- What the task asks -
Reproduce the first line of the material below and each line after it, exactly, through the line containing "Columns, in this", and give nothing more.

- Data segment -

——

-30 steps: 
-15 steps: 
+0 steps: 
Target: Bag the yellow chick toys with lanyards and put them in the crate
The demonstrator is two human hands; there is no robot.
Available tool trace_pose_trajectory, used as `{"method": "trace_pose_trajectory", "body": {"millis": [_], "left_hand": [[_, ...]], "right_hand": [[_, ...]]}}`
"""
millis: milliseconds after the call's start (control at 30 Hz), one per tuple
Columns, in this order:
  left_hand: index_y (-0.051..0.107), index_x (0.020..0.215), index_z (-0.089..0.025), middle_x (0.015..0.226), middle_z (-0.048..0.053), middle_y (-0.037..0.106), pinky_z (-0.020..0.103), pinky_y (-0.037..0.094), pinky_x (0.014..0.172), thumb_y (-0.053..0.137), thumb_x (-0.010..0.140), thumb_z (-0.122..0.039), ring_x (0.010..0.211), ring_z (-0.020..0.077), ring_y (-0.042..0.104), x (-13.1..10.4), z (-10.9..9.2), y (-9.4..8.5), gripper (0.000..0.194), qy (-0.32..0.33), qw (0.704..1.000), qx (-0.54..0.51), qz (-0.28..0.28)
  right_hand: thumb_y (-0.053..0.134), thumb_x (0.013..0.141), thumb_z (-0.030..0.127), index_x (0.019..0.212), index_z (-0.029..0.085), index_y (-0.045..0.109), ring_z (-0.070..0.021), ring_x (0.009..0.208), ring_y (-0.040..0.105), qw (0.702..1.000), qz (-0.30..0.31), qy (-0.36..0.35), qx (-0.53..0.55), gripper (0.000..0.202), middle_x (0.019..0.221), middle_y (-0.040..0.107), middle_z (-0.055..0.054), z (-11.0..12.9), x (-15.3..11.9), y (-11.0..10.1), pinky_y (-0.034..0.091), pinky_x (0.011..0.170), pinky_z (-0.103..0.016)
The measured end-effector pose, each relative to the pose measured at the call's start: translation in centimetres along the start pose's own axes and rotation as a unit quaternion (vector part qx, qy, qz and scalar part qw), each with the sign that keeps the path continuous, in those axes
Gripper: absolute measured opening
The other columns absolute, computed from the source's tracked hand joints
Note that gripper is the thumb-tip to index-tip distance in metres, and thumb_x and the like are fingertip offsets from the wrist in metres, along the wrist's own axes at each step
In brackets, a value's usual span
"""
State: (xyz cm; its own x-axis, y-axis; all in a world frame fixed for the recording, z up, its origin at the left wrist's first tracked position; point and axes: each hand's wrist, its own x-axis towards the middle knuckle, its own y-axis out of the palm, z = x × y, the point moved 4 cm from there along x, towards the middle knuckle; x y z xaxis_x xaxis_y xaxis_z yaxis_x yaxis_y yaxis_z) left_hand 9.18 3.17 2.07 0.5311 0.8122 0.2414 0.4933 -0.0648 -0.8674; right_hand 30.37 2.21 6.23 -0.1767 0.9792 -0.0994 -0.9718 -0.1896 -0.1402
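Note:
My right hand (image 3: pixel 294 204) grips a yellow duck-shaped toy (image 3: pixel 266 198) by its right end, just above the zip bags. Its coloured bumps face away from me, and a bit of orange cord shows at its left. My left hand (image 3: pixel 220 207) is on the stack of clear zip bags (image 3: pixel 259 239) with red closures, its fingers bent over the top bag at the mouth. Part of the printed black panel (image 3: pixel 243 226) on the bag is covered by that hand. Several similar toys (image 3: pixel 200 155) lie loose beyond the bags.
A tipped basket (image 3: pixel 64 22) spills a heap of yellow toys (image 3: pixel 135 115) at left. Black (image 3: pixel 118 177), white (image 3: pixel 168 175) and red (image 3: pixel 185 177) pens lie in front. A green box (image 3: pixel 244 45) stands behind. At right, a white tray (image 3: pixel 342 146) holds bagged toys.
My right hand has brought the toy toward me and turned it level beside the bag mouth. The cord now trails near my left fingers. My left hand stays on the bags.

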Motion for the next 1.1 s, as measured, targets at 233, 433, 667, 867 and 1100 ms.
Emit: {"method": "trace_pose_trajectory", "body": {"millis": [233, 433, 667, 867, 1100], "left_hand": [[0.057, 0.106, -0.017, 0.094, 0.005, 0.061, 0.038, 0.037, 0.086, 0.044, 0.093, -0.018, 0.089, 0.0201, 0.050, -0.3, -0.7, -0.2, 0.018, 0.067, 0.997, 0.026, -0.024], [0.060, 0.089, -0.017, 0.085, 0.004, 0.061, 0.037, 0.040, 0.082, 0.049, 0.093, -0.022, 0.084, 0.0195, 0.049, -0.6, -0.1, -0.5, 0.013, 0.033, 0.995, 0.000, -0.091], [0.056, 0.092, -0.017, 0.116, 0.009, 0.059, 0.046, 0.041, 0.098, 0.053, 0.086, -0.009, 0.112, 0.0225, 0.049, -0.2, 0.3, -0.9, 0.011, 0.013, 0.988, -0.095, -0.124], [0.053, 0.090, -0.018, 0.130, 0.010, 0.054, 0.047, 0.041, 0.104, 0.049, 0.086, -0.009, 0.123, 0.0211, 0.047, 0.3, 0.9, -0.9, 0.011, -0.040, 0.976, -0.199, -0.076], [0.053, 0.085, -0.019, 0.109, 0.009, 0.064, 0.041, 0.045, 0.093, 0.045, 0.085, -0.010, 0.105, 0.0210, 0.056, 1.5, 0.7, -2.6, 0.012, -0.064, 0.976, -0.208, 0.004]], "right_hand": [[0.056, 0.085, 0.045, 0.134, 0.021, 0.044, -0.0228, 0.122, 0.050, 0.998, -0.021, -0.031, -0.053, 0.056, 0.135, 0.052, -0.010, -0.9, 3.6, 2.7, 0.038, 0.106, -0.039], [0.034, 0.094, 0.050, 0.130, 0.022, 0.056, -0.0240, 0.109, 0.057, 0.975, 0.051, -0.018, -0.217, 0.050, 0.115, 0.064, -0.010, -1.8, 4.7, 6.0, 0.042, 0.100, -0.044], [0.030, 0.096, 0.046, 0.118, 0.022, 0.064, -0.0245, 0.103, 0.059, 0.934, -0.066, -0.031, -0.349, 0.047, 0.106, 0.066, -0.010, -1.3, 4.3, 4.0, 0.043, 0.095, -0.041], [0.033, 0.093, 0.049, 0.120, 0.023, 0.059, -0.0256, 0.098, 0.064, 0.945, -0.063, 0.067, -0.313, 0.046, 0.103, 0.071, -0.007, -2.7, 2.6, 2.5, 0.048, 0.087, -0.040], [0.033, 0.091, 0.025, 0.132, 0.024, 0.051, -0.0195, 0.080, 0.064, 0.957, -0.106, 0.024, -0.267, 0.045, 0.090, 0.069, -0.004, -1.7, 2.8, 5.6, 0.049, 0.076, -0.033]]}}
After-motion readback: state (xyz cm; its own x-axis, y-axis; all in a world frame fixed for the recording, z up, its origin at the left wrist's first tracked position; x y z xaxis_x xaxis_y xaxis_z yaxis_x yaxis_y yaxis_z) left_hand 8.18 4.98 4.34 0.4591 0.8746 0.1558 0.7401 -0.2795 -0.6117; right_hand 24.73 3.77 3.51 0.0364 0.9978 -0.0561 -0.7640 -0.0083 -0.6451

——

- Finished exercise -
-30 steps: 
-15 steps: 
+0 steps: 
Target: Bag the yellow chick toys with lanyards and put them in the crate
The demonstrator is two human hands; there is no robot.
Available tool trace_pose_trajectory, used as `{"method": "trace_pose_trajectory", "body": {"millis": [_], "left_hand": [[_, ...]], "right_hand": [[_, ...]]}}`
"""
millis: milliseconds after the call's start (control at 30 Hz), one per tuple
Columns, in this order:

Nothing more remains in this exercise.